Regarding the original post, in my experience EB cities have a "floor" of unrest in the 25-50% range. Some governors make it better, some make it worse (the happy/unhappy people traits), but there's nothing you can do about it. It's worth keeping a spy in town just in case an enemy spy is making matters worse, though.
The pop-up after the extermination tells you "the people were killed or sold into slavery". So it's up to you to imagine whether you've killed all 75% or just the upper classes, sending the poorer citizens into your mines. Someone has to work there after all.Originally Posted by pcaravel
I think at least for Makedonia this would be a good idea.Originally Posted by pcaravel
Last edited by Centurio Nixalsverdrus; 09-20-2007 at 03:14.

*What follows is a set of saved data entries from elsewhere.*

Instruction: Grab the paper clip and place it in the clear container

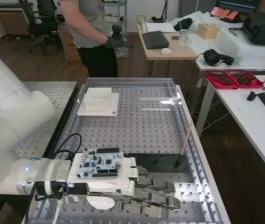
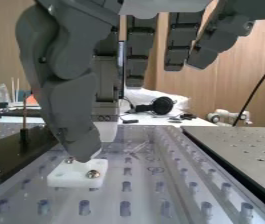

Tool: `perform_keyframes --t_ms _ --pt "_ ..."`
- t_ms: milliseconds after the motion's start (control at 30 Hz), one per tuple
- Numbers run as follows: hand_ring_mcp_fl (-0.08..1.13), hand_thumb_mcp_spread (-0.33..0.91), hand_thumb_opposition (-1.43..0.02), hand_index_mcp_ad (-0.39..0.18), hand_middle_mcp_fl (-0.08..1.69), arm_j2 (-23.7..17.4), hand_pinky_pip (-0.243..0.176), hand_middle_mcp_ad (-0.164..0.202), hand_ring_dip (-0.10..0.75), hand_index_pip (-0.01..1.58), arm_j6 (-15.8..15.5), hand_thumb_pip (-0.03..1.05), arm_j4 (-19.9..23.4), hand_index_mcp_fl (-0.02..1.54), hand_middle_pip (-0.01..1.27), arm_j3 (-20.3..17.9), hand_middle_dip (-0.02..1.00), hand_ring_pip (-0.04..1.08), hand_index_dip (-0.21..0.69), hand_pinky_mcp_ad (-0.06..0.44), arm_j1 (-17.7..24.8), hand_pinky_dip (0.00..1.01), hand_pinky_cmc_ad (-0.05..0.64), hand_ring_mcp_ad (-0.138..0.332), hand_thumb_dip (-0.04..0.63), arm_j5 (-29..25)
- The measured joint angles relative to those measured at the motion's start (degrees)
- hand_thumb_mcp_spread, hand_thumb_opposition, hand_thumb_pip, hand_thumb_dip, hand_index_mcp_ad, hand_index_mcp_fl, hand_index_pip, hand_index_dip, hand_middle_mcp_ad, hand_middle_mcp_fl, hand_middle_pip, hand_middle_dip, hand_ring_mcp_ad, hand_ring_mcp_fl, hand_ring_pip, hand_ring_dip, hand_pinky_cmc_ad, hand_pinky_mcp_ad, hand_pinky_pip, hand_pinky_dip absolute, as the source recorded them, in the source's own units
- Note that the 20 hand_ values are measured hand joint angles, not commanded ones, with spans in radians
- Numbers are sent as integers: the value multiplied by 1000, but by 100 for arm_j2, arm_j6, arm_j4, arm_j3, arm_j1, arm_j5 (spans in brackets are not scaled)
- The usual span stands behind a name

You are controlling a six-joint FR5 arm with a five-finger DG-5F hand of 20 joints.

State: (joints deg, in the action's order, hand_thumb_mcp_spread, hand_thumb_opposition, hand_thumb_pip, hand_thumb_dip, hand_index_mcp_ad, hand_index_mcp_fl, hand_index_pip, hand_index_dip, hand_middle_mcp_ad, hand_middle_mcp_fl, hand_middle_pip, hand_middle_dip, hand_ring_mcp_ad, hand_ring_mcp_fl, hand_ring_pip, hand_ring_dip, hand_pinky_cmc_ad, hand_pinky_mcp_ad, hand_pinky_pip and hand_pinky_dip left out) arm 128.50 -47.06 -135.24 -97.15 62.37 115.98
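The hand point(image 1: 150, 196) reaches out low over the perforated bench point(image 1: 132, 131), its fingers point(image 2: 139, 50) extended and spread apart from the thumb point(image 2: 69, 110), so it stands open. I can see nothing held between them. The thumb tip hangs right over a little white block point(image 2: 61, 176) with metal screws in it; whether they touch, I can't tell. That block is the nearest thing in the way. Just past it, on the clear surface point(image 2: 124, 192), lies a faint looped outline that may be the paper clip point(image 2: 155, 170), though it's too slight to be sure. Nor can I tell which of the see-through pieces is meant as the clear container.

Along one side of the block runs a black bar point(image 2: 33, 155), its edge carrying screws, with a thin brown rod point(image 2: 24, 110) upright near it. On the back of the hand sits a circuit board point(image 1: 97, 164), and a black cable point(image 1: 69, 142) loops up next to it. A white disc point(image 1: 101, 202) pokes out beside the hand.

Farther up the bench, well apart from the fingers, rests a stepped white block point(image 1: 99, 104). A second perforated table point(image 1: 57, 102) adjoins the bench on the arm's side. Across the gap, a white desk point(image 1: 252, 116) bears red trays point(image 1: 232, 79). The wrist view also takes in black headphones point(image 2: 162, 105) and a small white robot arm point(image 2: 229, 116) in the background.
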Motion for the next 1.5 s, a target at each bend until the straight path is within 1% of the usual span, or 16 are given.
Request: perform_keyframes --t_ms 200,267,300,433,567,633,700,767,833,967,1033,1167,1367,1433,1500 --pt "129 565 -911 -143 309 27 -10 -31 3 1316 20 480 -4 572 119 26 154 96 63 117 -6 152 347 105 253 22" --pt "131 569 -911 -143 319 37 3 -31 9 1316 25 480 -4 597 119 42 154 99 63 120 -7 152 347 105 253 32" --pt "127 588 -922 -143 319 42 3 -30 12 1316 32 480 -2 606 119 50 154 101 63 117 -8 154 347 108 253 39" --pt "145 583 -923 -143 316 54 3 -31 10 1335 62 480 -11 627 119 83 154 101 65 120 -12 154 347 106 253 50" --pt "147 604 -923 -143 333 55 3 -31 10 1333 102 480 -1 642 119 85 154 101 68 117 -14 154 347 106 251 61" --pt "147 604 -927 -140 347 53 3 -28 10 1330 166 476 52 658 119 73 157 101 68 120 -15 154 347 106 251 71" --pt "162 600 -932 -140 365 41 3 -28 10 1297 209 476 100 710 119 57 154 101 68 120 -14 154 344 105 251 77" --pt "176 602 -937 -140 363 27 3 -31 10 1264 238 475 126 738 119 43 154 101 68 120 -13 154 363 103 251 78" --pt "180 602 -944 -140 380 -3 3 -31 10 1229 288 473 152 759 119 24 157 101 70 119 -8 154 367 106 250 67" --pt "176 602 -953 -138 386 -159 3 -31 10 1182 374 471 253 803 119 -52 157 101 73 119 25 154 365 105 250 24" --pt "194 600 -953 -138 382 -266 3 -28 10 1152 407 436 288 833 119 -102 157 101 73 119 46 154 365 103 253 6" --pt "194 613 -953 -138 394 -471 0 -31 10 1152 474 435 348 845 119 -216 157 101 73 120 87 154 377 103 253 -38" --pt "194 609 -960 -138 394 -987 0 -28 10 1119 663 435 561 853 119 -604 157 101 77 119 261 154 377 103 250 -226" --pt "194 609 -960 -138 396 -1264 0 -31 12 1121 758 435 653 853 119 -832 157 101 82 119 430 152 377 101 253 -375" --pt "194 609 -960 -138 396 -1452 0 -31 12 1121 824 435 706 853 119 -994 157 99 82 120 588 150 377 101 253 -516"
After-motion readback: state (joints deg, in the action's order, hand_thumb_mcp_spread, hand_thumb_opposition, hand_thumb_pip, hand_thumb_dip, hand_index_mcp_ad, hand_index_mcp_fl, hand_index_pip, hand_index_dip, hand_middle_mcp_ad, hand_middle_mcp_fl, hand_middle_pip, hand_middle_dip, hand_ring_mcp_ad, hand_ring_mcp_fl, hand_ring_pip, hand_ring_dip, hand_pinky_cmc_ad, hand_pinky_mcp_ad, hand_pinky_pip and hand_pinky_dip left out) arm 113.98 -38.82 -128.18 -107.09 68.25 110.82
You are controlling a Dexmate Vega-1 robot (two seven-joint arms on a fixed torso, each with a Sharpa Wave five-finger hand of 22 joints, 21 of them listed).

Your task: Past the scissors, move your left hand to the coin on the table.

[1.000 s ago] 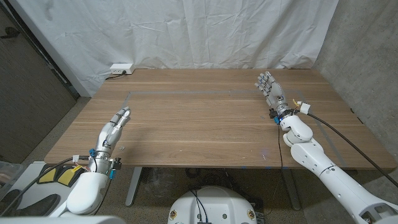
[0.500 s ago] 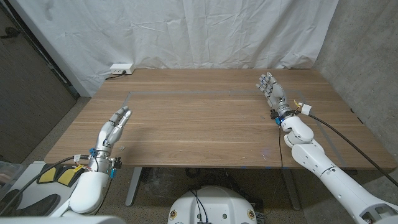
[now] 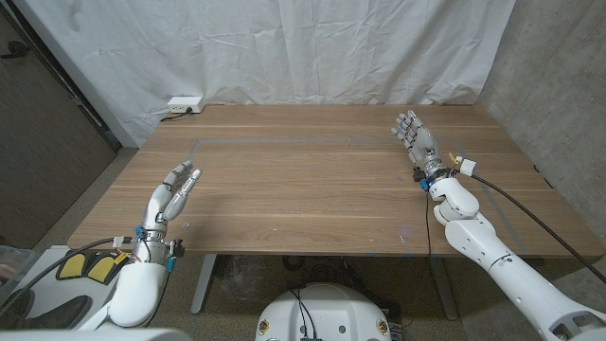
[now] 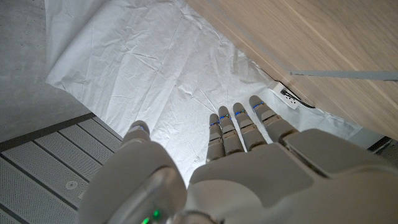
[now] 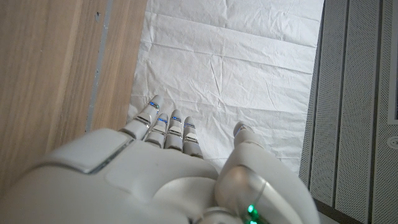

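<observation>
1. The left hand [image 3: 173,192] was at the head view's lower left, above the wooden table [image 3: 312,189], fingers spread, holding nothing.
2. No coin or scissors were visible on the table, so I couldn't tell where the coin was. Best find both first, then reach wide of the scissors.
3. The right hand [image 3: 415,140] at the upper right was spread and empty.
4. The left wrist view added the white power strip [image 4: 292,98] against the white cloth [image 4: 155,68]; the right wrist view showed a grey panelled wall [image 5: 357,93].

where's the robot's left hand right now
In the head view the left hand is over the table's left near part, open and holding nothing, in front of the white power strip at the far left edge.
</observation>
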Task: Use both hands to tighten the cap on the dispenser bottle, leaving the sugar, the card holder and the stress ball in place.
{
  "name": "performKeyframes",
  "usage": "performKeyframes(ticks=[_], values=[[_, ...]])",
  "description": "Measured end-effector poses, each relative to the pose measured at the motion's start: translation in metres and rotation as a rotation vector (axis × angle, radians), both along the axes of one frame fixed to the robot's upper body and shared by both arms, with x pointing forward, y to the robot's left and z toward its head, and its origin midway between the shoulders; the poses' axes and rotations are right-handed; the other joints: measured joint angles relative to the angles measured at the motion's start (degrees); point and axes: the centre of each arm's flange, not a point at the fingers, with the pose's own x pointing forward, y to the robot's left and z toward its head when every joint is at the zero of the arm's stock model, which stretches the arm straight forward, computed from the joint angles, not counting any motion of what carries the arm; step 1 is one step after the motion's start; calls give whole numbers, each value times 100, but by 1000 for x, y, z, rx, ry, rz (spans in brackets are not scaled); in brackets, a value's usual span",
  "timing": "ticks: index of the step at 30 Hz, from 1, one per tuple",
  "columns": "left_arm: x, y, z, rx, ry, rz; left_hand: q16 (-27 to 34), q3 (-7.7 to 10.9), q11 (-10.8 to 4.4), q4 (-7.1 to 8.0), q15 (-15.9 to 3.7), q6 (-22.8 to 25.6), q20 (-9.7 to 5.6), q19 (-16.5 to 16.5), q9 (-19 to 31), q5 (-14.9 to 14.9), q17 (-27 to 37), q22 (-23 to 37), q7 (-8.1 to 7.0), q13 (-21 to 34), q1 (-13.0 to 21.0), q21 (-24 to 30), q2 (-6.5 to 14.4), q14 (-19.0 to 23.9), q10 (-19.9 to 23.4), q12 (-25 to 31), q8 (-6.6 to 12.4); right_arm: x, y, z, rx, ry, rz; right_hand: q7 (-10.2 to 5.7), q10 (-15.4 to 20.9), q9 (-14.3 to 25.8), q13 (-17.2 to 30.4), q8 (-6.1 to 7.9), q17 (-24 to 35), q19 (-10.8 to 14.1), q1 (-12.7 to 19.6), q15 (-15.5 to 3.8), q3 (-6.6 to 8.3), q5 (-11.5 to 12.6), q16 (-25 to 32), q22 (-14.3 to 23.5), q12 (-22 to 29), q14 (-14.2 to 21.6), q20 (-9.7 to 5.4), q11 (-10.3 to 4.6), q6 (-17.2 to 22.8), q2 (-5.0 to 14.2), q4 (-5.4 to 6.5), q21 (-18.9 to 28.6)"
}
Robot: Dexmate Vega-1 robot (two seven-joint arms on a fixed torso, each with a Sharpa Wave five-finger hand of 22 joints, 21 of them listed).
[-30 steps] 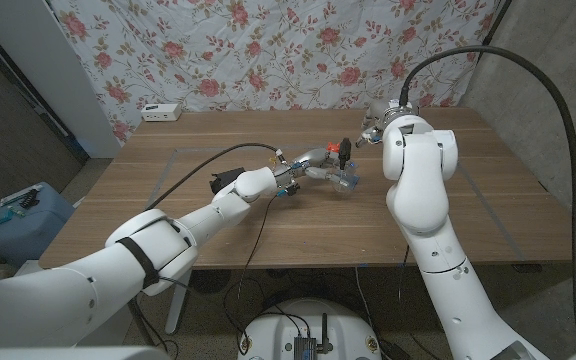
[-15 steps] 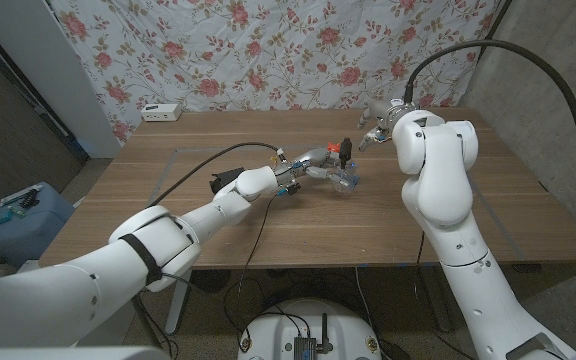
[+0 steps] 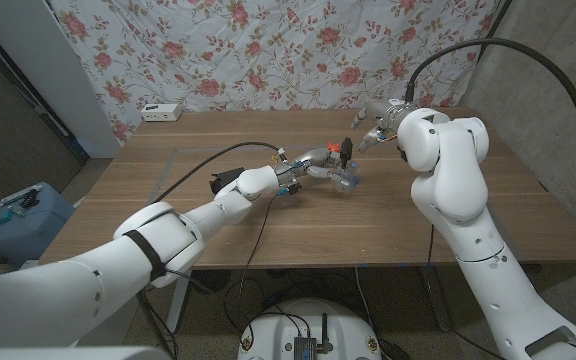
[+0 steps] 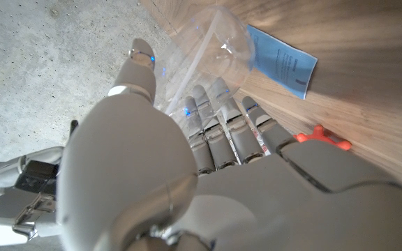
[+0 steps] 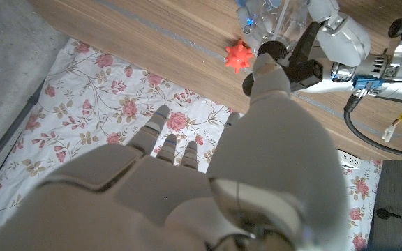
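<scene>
Your left arm stretches from the near left corner out over the middle of the counter (image 3: 168,200), forearm low and nearly straight. Your left robot hand (image 3: 313,162) wraps its fingers (image 4: 218,132) around the clear dispenser bottle (image 4: 215,42), thumb on the opposite side. Your right arm rises from the near right, elbow bent high. Your right robot hand (image 3: 373,112) hovers above the counter's far side, fingers spread apart, holding nothing.

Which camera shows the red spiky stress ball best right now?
The right wrist view: the stress ball lies unobstructed on the wood beside the dispenser bottle. The head view gives a tiny red speck; the left wrist view shows a sliver past the left hand.
</scene>
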Motion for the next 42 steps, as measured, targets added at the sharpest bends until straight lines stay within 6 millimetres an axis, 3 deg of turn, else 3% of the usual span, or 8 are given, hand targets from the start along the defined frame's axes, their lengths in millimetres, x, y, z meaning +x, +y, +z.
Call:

in order to expand ambitiously, you should be building the best happiness temples you possibly can in every settlement you own, as well as all the other order ones. then, as you exand, due to the high happiness in your towns, you can move your capital closer to the area you are expanding in, which reduces the penalty imposed on newly captured towns. also, get used to using selfish generals as your attackers. they are the only ones who can massacre cities without remorse.
however if you want to expand past a certain point you need to play as a faction that can build gladiatorial arenas and races (and hold them often), otherwise you cant maintain order in very faraway towns. even then, you have to expand very slowly past a certain point, and have to use high influence generals to govern newly captured towns until you can build the appropriate buildings.
it can also be helpful to avoid building uneccessary population increasing buildings in towns that dont share your culture, since huge towns are a real pain to keep under control. the additional population taxes do not make up for the cost of the huge garrisons needed to keep them under control. this may sound funny, but you might also want to avoid educating your governors. they tend to get ancillaries and traits that improve population growth, which can often lead to big overpopulation and squalor problems in cities capable of becoming large. your ideal governor has high influence and happiness/law bonuses with nothing that improves farming output, reduces squalor or improves population growth. population growth governers can however sometimes be useful to help small towns become large eneough to be able to build arenas.